DATA SEGMENT.

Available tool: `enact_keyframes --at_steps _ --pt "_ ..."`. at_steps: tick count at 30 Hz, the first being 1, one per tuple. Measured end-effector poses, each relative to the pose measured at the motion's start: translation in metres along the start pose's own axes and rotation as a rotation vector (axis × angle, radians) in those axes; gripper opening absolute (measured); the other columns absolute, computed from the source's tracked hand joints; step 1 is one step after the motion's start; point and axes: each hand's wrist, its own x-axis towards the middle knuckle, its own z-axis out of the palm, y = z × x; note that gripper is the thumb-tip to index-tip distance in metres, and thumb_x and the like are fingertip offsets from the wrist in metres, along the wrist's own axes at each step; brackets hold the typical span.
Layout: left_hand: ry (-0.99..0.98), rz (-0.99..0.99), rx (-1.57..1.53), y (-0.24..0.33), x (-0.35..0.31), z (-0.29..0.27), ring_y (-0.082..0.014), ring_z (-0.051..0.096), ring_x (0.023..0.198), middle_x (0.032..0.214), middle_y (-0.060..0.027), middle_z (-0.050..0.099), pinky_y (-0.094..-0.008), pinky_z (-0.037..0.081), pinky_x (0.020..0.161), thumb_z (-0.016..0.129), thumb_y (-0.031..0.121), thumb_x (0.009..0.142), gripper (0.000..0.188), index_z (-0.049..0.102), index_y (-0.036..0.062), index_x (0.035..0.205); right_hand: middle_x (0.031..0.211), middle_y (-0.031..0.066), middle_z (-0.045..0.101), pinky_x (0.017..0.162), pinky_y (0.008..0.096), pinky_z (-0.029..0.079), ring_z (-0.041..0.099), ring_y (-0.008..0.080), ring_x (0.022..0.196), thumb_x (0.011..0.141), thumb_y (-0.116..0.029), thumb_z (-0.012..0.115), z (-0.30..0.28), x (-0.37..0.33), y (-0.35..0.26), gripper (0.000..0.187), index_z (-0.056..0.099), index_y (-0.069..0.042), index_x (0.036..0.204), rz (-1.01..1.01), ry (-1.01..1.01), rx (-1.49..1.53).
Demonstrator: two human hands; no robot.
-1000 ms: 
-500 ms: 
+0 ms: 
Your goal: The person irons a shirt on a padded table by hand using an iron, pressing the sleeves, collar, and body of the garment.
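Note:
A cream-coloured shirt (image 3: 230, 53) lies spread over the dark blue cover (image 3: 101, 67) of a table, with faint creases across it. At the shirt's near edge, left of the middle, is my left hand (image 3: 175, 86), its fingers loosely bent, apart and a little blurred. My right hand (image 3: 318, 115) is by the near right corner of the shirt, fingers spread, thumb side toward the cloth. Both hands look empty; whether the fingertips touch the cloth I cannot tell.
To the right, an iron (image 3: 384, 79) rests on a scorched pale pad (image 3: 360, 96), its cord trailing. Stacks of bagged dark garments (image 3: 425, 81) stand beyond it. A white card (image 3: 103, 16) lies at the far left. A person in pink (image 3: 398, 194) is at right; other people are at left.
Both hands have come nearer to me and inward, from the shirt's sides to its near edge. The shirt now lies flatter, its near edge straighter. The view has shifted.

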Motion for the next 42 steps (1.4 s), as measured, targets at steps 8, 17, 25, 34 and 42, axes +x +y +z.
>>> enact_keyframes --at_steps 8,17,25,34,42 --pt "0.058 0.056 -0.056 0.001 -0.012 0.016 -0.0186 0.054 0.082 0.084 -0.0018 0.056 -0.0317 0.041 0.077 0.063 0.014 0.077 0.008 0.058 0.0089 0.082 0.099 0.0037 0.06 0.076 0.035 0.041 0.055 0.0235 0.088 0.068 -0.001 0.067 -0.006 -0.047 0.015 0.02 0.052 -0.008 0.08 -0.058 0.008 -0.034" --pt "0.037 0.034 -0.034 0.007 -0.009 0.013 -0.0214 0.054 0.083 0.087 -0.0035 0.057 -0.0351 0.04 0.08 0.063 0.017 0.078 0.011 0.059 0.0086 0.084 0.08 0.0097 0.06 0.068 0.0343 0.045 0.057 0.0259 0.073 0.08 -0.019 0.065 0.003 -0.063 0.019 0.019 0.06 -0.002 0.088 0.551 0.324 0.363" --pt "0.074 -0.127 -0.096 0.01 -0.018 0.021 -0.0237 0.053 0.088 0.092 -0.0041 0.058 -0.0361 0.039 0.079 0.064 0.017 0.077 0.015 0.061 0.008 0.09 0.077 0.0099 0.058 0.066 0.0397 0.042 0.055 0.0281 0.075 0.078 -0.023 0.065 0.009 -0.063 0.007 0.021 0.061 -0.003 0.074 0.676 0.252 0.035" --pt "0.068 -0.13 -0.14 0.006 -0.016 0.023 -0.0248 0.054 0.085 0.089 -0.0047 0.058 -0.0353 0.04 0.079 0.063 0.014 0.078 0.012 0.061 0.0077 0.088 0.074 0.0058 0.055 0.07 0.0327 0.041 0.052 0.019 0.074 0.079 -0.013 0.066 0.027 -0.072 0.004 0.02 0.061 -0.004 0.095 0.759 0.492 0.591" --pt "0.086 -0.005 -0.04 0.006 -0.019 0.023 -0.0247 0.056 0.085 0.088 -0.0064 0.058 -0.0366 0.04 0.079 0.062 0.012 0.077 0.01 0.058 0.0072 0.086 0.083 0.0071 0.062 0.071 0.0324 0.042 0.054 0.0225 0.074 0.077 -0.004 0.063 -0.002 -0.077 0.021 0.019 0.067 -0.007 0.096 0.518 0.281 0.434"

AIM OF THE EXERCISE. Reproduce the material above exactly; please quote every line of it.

THE COMPLETED TASK.
Available tool: `enact_keyframes --at_steps _ --pt "_ ..."`. at_steps: tick count at 30 Hz, the first being 1, one per tuple. Measured end-effector poses, each relative to the pose measured at the motion's start: translation in metres along the start pose's own axes and rotation as a rotation vector (axis × angle, radians) in those axes; gripper opening absolute (measured); the other columns absolute, computed from the source's tracked hand joints; step 1 is one step after the motion's start; point and axes: each hand's wrist, its own x-axis towards the middle knuckle, its own z-axis out of the palm, y = z × x; note that gripper is the thumb-tip to index-tip distance in metres, and thumb_x and the like are fingertip offsets from the wrist in metres, along the wrist's own axes at each step; brackets hold the typical span.
Layout: left_hand: ry (-0.99..0.98), rz (-0.99..0.99), rx (-1.57..1.53), y (-0.24..0.33), x (-0.35..0.31), z (-0.29..0.27), ring_y (-0.082..0.014), ring_z (-0.051..0.096), ring_x (0.023..0.198), middle_x (0.032..0.214), middle_y (-0.060..0.027), middle_z (-0.050..0.099), pinky_y (-0.094..-0.008), pinky_z (-0.037..0.081), pinky_x (0.020..0.161), thumb_z (-0.016..0.129), thumb_y (-0.031..0.121), thumb_x (0.009..0.142), gripper (0.000..0.188), index_z (-0.049..0.102), index_y (-0.036..0.062), index_x (0.035..0.205); right_hand: middle_x (0.031..0.211), middle_y (-0.031..0.066), middle_z (-0.045..0.101), pinky_x (0.017..0.162), pinky_y (0.008..0.096), pinky_z (-0.029..0.079), ring_z (-0.041..0.099), ring_y (-0.008..0.080), ring_x (0.022..0.196), thumb_x (0.011..0.141), thumb_y (-0.116..0.029), thumb_z (-0.012..0.115), z (-0.30..0.28), x (-0.37..0.33), y (-0.35..0.26), gripper (0.000..0.187), index_z (-0.056..0.099), index_y (-0.069..0.042), index_x (0.036..0.204), rz (-1.01..1.01), ry (-1.01..1.01), rx (-1.49..1.53).
Demonstrator: two human hands; no robot.
-1000 ms: 
-500 ms: 
+0 ms: 
Your goal: The person irons a shirt on a padded table by hand using an iron, pressing the sleeves, collar, and body of the garment.
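Note:
A cream-coloured shirt (image 3: 230, 53) lies spread over the dark blue cover (image 3: 101, 67) of a table, with faint creases across it. At the shirt's near edge, left of the middle, is my left hand (image 3: 175, 86), its fingers loosely bent, apart and a little blurred. My right hand (image 3: 318, 115) is by the near right corner of the shirt, fingers spread, thumb side toward the cloth. Both hands look empty; whether the fingertips touch the cloth I cannot tell.
To the right, an iron (image 3: 384, 79) rests on a scorched pale pad (image 3: 360, 96), its cord trailing. Stacks of bagged dark garments (image 3: 425, 81) stand beyond it. A white card (image 3: 103, 16) lies at the far left. A person in pink (image 3: 398, 194) is at right; other people are at left.
Both hands have come nearer to me and inward, from the shirt's sides to its near edge. The shirt now lies flatter, its near edge straighter. The view has shifted.
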
Motion for the next 42 steps (1.4 s), as measured, targets at steps 8, 17, 25, 34 and 42, axes +x +y +z.
>>> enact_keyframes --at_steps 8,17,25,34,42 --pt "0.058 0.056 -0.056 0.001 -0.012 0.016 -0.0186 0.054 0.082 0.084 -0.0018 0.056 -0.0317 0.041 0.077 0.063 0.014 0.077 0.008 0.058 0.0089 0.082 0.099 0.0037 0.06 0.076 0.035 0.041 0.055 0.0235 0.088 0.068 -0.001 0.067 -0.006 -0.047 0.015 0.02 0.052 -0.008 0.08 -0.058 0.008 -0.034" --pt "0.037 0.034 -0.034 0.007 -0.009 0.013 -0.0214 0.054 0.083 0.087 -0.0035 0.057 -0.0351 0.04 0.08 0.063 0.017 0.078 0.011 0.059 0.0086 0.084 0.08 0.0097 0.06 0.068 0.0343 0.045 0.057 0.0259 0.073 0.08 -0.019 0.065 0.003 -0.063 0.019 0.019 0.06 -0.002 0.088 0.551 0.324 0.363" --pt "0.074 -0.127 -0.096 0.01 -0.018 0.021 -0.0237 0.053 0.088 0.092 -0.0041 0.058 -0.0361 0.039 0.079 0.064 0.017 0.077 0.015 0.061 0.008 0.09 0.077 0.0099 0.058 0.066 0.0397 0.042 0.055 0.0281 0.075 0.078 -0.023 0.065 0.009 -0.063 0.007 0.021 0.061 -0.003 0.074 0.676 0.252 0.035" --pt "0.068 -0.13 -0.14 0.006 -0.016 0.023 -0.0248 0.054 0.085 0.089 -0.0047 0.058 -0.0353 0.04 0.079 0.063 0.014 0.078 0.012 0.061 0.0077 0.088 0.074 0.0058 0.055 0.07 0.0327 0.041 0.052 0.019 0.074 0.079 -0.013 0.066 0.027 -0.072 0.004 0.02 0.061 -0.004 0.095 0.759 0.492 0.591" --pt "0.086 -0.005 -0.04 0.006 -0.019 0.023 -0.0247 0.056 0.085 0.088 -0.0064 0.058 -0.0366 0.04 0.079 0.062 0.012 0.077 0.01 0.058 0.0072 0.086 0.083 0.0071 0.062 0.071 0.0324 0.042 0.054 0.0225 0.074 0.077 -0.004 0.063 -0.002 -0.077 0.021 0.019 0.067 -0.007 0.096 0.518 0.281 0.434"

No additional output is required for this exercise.